On Wednesday December 6th, 2023, The European Parliament could not come to consensus on some of the remaining items to be discussed on the EU Artificial Intelligence Act (AI ACT), a horizontal legislation in development. Given the ambitious agenda, it is maybe not so surprising that it was not possible to come to an agreement. Items open for discussion were, amongst other things, the AI definition, a ban on exporting AI systems based on prohibited practices, biometric categorization and facial-scrapping databases.
One of the twist points at the latest moment concerns the rise of general-purpose AI services like OpenAI’s ChatGPT and Google’s Bard chatbot that had not been foreseen when the text of the AI Act was first drafted in 2019. The discussion on this subject had been ongoing, even till far after the official meeting had ended and after 36 hours of negotiations, finally an agreement was made late Friday evening.
The agreement does not include a complete ban on real-time face recognition systems as the European Parliament wished for, but they are only to be used by governments under strict conditions, where a judge needs to approve before such a system is used. The agreement does include ‘general purpose AI’ like ChatGPT, where manufacturers will need to be transparent on the data that was used to train the models. They also need to comply with copyright laws, and it must be exposed to the users when content has been generated using AI.
The AI Act is expected to be put to a vote at the European Parliament at the end of March. Because of the 2024 European Parliament Election on June 6 to 9, it was crucial that the agreement was reached, for after the election there might be shifts in parliament that could have potentially delayed the AI Act, and lots of negotiations would have needed to be redone. With only one meeting left in February, the AI Act was indeed on a crucial timeline, but given the current agreement it is likely that the deadline will be met. The AI ACT will apply two years after entry into force. See here for the official press release.

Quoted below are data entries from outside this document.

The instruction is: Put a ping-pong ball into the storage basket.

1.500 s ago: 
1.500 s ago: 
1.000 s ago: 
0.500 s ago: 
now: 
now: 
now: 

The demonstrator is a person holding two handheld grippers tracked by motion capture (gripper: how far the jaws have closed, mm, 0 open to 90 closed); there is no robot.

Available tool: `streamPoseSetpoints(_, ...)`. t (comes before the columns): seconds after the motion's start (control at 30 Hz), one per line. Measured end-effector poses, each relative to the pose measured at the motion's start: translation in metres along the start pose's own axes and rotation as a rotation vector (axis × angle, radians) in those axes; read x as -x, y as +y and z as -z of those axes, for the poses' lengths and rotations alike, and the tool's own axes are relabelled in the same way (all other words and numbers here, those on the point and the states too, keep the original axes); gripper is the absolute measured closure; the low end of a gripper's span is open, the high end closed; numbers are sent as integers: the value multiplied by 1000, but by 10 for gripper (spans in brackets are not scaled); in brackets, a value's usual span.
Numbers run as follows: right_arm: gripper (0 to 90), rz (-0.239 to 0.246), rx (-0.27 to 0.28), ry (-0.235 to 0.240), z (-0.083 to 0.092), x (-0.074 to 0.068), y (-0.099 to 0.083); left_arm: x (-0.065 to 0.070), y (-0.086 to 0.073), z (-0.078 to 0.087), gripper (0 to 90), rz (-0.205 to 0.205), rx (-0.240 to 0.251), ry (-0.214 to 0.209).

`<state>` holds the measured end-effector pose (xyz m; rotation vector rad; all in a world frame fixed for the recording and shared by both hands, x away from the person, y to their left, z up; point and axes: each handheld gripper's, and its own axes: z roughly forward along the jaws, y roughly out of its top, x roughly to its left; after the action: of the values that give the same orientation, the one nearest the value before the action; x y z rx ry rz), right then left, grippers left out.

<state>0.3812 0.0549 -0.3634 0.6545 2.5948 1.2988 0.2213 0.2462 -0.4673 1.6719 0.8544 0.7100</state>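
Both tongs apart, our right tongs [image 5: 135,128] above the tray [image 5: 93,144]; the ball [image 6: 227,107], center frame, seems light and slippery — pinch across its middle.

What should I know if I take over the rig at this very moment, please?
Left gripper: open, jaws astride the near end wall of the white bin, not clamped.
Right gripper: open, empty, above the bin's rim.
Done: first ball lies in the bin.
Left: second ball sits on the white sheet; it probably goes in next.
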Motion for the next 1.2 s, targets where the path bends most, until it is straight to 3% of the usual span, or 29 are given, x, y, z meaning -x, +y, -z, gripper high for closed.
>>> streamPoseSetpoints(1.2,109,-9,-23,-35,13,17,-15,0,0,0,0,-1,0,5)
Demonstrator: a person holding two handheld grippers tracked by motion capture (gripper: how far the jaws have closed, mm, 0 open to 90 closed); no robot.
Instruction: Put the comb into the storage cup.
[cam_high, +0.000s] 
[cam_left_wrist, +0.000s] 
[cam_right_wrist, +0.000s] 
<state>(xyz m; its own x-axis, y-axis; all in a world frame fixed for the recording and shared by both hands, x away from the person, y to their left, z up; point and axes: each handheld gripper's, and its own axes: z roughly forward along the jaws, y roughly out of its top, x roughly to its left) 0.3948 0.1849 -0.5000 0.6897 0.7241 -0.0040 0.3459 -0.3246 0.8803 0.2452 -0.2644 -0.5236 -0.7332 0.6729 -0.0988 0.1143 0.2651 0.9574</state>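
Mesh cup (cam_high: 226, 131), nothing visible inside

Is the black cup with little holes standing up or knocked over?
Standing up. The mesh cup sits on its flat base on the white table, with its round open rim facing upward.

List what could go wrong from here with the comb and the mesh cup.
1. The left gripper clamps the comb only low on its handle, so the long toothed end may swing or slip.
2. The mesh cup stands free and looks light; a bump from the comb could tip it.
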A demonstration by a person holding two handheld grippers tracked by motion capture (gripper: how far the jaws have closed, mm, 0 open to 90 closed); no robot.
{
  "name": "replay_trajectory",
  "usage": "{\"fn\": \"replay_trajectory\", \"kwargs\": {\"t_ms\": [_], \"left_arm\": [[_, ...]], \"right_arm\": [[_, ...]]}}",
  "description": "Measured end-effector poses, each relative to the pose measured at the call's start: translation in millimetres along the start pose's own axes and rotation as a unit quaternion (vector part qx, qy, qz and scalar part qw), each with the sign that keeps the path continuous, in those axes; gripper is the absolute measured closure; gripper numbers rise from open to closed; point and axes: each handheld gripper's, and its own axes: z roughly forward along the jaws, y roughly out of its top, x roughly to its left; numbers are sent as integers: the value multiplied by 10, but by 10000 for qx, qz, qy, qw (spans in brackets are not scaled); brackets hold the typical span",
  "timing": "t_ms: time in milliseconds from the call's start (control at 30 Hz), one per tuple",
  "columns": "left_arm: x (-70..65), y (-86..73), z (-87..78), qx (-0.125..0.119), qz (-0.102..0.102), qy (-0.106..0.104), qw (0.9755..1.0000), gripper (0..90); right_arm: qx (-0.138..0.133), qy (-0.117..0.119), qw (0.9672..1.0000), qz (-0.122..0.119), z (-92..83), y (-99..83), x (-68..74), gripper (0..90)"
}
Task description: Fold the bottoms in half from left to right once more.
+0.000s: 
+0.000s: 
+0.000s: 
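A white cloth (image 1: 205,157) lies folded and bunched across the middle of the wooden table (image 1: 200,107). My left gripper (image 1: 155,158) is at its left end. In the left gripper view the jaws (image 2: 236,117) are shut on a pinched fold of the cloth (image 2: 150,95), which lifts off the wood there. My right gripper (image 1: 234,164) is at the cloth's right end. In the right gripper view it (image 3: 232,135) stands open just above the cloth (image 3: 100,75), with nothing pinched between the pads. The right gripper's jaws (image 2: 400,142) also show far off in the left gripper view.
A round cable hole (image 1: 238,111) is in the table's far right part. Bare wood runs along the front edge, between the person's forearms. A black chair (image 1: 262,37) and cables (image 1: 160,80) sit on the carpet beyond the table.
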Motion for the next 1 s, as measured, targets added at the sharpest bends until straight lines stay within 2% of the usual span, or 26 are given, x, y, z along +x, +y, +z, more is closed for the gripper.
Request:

Although we have the agreement now, there are still a lot of uncertainties for European manufacturers on what will be required in order to bring their AI devices to the market, as many of the details are not yet known. Also unknown is the consequence regarding the biggest hurdle for medical device AI manufacturers; the acceptance of the use of standards already used in vertical legislation as the MDR and IVDR. The risk remains that, when the AI Act eventually will enter into force, the standards that are applicable under the AI Act will need to be used in addition to the standards on AI already used under the MDR and IVDR, which will lead to a huge additional burden and in addition will leave medical device manufacturers with conflicting requirements from both the AI Act and the MDR/IVDR.